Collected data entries
————
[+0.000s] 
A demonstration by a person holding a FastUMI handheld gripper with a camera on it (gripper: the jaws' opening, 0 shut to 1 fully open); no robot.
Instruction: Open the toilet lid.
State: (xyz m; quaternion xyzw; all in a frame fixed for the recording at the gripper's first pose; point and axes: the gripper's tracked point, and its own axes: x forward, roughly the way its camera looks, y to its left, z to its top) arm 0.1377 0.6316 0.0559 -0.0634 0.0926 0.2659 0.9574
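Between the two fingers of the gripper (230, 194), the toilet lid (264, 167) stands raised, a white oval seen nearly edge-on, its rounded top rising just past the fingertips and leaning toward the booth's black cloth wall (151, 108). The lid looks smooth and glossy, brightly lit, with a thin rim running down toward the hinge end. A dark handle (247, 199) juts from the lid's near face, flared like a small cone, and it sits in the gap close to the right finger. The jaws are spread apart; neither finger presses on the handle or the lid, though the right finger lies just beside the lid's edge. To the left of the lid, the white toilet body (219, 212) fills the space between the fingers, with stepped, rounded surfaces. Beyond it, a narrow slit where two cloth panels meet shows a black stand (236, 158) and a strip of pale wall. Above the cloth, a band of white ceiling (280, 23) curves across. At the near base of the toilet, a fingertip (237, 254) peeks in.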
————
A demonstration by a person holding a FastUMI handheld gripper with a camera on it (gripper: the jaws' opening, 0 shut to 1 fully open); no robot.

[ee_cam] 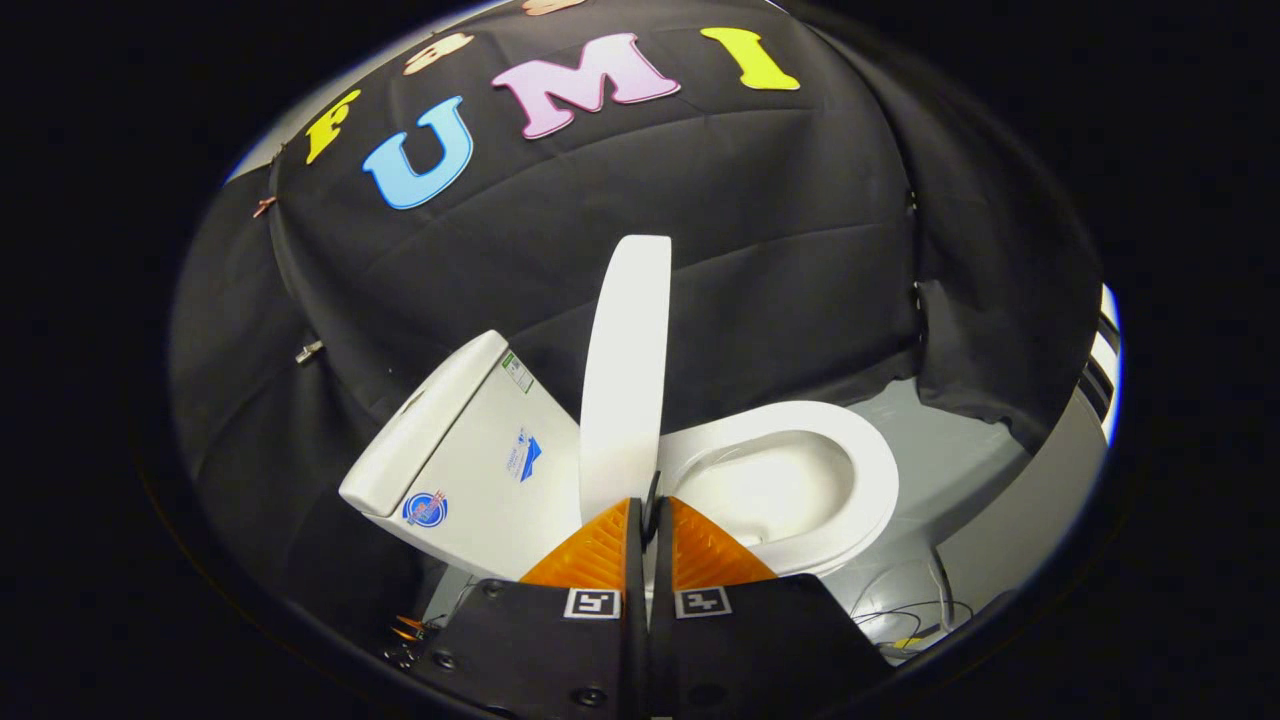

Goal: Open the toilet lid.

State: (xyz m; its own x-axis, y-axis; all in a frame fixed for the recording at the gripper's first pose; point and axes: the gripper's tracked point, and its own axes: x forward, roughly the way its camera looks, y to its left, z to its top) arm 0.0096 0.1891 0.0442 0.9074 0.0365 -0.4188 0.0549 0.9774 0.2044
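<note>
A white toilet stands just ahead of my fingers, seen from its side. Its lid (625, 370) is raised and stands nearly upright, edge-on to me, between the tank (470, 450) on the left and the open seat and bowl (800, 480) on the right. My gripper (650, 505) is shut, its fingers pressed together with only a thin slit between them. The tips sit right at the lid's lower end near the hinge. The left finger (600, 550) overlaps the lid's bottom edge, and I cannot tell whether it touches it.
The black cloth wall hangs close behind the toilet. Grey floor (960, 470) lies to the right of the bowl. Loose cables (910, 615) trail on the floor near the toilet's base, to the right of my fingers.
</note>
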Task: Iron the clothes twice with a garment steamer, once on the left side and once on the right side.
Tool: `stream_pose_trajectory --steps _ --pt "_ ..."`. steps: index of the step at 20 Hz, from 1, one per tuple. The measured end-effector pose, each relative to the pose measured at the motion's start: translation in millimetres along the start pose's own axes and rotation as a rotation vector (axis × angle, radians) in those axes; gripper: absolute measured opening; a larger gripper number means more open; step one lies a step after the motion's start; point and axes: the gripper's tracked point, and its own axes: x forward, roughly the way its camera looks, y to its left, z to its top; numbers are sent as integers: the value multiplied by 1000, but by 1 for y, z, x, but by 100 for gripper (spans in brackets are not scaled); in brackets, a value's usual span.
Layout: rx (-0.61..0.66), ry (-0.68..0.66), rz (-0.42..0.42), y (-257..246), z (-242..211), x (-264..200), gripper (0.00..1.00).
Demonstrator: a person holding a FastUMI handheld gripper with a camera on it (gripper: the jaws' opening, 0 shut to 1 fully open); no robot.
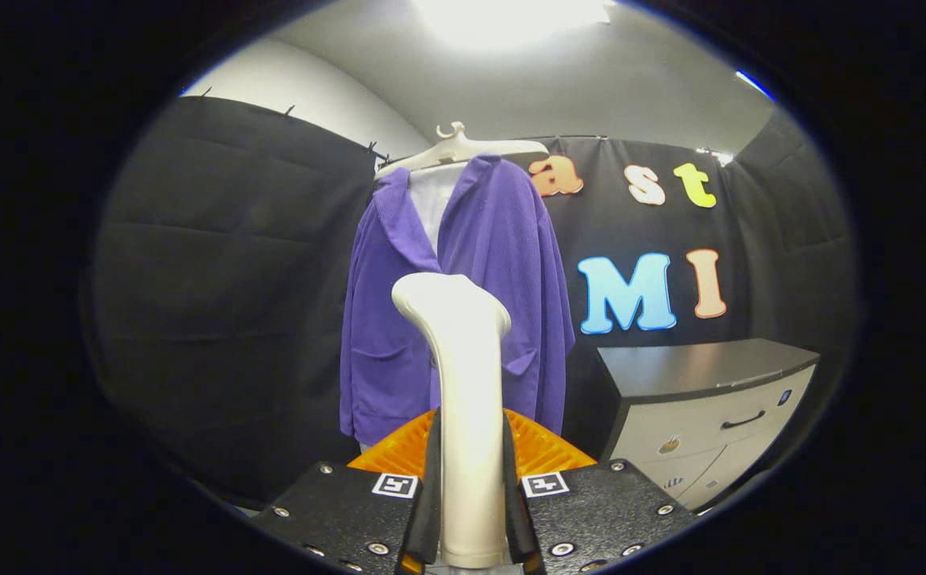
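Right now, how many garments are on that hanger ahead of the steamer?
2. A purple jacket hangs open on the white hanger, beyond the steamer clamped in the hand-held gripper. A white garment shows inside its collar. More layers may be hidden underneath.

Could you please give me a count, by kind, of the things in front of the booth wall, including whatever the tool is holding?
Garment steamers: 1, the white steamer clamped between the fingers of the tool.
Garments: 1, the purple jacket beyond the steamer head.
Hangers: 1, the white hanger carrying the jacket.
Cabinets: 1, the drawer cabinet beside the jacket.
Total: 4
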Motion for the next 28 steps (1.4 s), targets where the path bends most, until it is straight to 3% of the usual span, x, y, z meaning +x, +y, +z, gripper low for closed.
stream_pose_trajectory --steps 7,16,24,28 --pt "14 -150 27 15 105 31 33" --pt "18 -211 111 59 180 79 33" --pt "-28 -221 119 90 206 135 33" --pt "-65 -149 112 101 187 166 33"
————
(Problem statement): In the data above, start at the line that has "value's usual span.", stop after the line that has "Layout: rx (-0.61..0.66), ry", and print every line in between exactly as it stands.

(Result for this exercise):
Tool: `stream_pose_trajectory --steps _ --pt "_ ..."`. steps: index of the step at 20 Hz, from 1, one per tuple. The measured end-effector pose, each relative to the pose measured at the motion's start: translation in millimetres along the start pose's own axes and rotation as a rotation vector (axis × angle, radians) in those axes; gripper: absolute measured opening; a larger gripper number means more open; step one lies a step after the motion's start; point and axes: the gripper's tracked point, and its own axes: x forward, roughly the way its camera looks, y to its left, z to its top; numbers are sent as integers: the value multiplied by 1000, but by 1 for y, z, x, but by 100 for gripper (spans in brackets are not scaled); in brackets, a value's usual span.
Layout: rx (-0.61..0.66), ry (-0.68..0.66), rz (-0.42..0.42), y (-257..246), z (-242..211), x (-264..200), gripper (0.00..1.00).

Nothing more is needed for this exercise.